• **Exercise instructions**
For each line of the data below, copy it if it holds the word "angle".

• **Supplied material**
Start of Block
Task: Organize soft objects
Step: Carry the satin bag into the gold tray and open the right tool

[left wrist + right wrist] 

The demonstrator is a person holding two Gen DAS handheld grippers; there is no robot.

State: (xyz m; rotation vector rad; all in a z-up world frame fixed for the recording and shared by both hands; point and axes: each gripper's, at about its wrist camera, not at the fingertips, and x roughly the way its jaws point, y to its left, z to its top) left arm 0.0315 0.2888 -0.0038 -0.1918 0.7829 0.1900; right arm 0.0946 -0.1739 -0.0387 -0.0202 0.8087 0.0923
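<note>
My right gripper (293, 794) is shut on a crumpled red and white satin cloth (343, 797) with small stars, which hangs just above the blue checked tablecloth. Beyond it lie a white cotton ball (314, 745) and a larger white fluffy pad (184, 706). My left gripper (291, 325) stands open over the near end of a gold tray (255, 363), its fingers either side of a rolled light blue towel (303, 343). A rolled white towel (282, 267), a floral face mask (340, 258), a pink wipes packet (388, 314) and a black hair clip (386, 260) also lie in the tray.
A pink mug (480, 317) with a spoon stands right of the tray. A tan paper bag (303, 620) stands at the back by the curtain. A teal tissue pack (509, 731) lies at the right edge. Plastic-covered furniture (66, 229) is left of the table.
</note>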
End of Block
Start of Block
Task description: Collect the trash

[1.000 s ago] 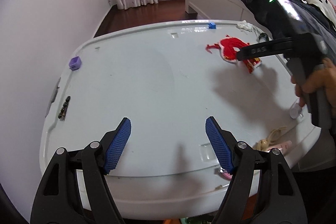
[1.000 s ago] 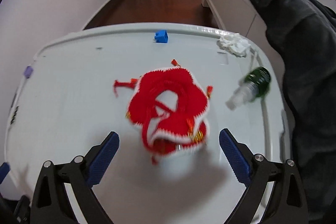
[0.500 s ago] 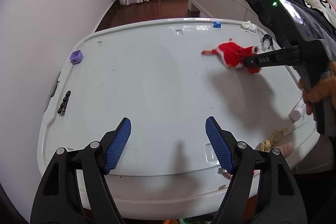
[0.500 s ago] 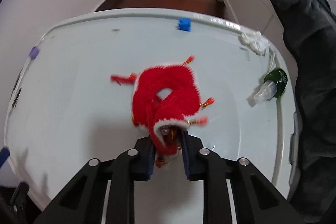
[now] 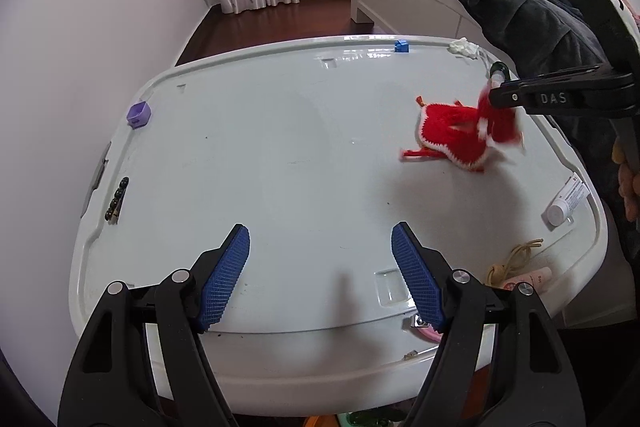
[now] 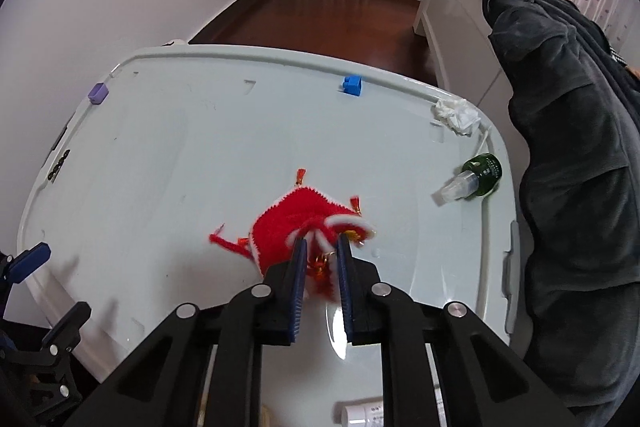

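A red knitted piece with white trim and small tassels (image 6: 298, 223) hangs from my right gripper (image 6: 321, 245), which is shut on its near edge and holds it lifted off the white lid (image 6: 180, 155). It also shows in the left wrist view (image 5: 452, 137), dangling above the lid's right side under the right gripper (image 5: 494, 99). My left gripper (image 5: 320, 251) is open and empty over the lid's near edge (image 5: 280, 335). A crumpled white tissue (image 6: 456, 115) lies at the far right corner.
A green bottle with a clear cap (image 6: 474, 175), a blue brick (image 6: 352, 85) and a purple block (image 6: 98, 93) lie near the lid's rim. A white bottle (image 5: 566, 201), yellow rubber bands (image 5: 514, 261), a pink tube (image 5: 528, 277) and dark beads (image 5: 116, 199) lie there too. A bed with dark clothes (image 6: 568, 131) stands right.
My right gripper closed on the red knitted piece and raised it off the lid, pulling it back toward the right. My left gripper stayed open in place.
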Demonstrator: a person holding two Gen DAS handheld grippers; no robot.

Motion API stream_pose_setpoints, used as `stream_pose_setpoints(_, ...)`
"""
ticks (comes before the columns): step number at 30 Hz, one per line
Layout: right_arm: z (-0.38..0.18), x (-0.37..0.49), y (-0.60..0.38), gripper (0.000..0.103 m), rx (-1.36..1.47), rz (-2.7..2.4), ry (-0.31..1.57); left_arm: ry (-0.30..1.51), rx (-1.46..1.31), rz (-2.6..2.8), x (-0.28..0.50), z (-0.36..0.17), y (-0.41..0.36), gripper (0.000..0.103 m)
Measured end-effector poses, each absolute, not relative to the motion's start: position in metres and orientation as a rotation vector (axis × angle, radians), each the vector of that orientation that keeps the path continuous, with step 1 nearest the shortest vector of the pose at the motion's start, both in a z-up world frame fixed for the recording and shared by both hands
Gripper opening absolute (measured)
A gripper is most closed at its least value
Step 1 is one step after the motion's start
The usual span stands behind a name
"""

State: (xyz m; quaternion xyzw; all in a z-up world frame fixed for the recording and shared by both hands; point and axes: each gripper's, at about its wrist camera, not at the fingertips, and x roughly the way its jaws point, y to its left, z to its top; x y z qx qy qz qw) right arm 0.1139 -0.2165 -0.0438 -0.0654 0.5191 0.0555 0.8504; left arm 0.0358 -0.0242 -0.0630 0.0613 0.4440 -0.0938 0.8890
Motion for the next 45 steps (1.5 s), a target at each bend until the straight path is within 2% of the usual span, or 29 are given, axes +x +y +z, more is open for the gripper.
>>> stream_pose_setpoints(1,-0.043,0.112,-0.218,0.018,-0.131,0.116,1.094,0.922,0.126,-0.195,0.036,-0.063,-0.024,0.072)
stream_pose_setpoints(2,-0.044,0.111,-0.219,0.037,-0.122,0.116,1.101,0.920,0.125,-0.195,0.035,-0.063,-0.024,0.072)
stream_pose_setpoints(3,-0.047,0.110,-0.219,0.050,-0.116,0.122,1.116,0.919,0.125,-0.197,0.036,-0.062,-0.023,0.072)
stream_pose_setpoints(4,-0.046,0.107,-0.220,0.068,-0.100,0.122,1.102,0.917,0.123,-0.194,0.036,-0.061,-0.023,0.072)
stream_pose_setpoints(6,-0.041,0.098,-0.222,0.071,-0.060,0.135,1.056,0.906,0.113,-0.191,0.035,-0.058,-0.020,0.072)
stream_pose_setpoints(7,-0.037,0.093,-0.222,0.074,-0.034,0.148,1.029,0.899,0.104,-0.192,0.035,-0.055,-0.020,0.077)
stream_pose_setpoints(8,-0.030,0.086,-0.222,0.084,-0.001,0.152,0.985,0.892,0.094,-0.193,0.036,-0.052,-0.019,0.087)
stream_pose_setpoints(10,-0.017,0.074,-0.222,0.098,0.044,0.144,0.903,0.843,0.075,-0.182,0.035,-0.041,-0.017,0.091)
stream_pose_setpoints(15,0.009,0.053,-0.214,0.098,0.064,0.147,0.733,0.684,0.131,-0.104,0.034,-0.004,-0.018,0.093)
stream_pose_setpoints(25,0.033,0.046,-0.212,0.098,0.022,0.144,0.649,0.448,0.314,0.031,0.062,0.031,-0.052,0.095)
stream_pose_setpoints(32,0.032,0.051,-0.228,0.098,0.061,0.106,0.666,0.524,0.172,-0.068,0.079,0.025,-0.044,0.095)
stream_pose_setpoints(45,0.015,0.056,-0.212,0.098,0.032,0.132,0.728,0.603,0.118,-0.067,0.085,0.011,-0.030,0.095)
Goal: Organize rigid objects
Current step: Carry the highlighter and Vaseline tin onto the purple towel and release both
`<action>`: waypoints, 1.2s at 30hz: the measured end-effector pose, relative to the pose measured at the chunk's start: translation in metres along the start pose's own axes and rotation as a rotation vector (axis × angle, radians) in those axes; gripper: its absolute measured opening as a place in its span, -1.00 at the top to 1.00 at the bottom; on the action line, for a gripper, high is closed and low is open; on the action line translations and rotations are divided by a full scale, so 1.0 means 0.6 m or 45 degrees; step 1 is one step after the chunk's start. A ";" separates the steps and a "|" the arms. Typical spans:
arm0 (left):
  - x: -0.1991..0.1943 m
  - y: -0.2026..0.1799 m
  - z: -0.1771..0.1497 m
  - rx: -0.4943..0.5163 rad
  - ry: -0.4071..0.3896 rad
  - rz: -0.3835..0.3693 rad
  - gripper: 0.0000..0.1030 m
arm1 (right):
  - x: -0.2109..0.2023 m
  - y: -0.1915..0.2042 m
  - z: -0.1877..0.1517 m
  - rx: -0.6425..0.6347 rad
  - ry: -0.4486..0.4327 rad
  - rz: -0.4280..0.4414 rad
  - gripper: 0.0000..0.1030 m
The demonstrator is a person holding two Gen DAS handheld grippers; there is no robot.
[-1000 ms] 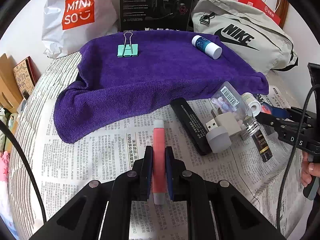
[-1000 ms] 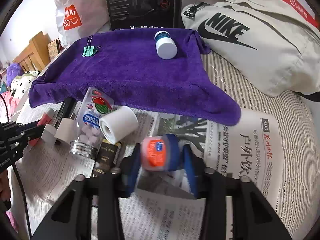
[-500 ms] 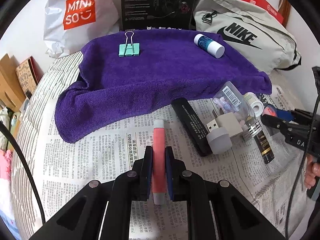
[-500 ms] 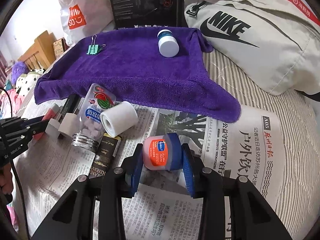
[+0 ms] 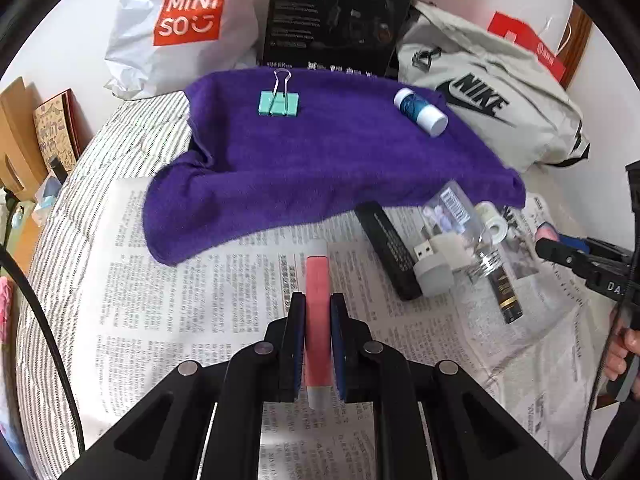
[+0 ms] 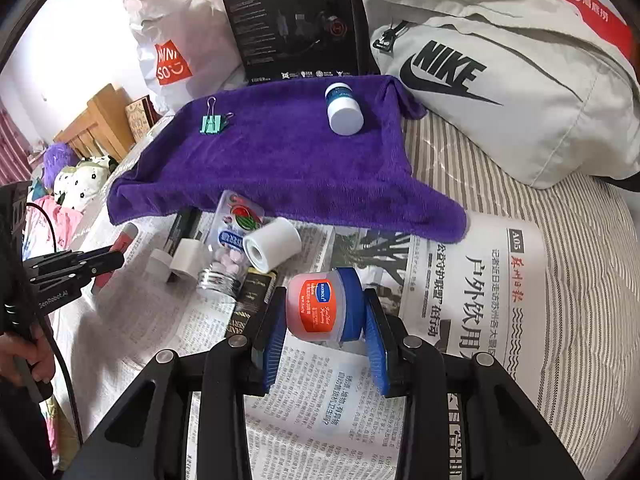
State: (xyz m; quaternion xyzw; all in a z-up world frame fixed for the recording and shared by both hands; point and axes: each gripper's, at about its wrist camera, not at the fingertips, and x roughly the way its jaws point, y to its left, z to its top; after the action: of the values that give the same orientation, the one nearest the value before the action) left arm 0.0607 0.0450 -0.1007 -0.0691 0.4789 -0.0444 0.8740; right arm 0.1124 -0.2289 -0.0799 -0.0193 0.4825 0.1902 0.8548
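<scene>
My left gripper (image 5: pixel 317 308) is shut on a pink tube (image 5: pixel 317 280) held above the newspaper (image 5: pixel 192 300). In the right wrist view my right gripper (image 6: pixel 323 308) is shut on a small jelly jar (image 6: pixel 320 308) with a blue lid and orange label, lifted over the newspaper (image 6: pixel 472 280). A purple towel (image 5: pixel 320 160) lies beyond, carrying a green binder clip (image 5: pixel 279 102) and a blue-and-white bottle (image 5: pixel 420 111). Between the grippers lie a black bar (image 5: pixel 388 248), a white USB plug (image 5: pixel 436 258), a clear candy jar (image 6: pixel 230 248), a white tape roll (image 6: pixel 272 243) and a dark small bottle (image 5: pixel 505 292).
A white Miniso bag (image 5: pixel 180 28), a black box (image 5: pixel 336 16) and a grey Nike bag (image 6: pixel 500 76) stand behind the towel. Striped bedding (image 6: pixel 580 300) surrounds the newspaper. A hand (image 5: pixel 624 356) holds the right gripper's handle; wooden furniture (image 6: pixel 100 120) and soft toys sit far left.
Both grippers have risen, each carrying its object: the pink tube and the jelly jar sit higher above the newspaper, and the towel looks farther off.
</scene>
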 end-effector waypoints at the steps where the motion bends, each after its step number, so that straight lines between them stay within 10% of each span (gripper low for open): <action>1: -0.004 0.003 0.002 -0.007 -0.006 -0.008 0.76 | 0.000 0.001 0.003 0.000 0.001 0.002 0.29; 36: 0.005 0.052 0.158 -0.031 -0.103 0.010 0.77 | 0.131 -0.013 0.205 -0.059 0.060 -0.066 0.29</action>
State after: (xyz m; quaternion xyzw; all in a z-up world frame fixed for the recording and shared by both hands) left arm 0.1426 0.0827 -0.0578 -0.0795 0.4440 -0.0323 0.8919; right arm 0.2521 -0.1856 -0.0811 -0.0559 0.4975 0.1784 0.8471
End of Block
• **Answer for the task**
Measured end-effector poses, each absolute, not relative to the motion's start: position in metres and orientation as a rotation vector (axis × angle, radians), each the vector of that orientation that keeps the path continuous, with step 1 nearest the shortest vector of the pose at the motion's start, both in a z-up world frame fixed for the recording and shared by both hands
`<action>`: waypoints, 1.2s at 30hz: the measured end-effector pose, relative to the pose measured at the chunk's start: translation in metres along the start pose's own axes and rotation as a rotation vector (axis × angle, radians) in those axes; gripper: its absolute measured opening as a place in its span, -1.00 at the top to 1.00 at the bottom; on the action line, for a gripper, high is closed and low is open; on the action line translations and rotations are divided by a full scale, so 1.0 means 0.6 m or 45 degrees; step 1 is one step after the chunk's start. A ";" separates the steps and a "|" the arms. Typical spans:

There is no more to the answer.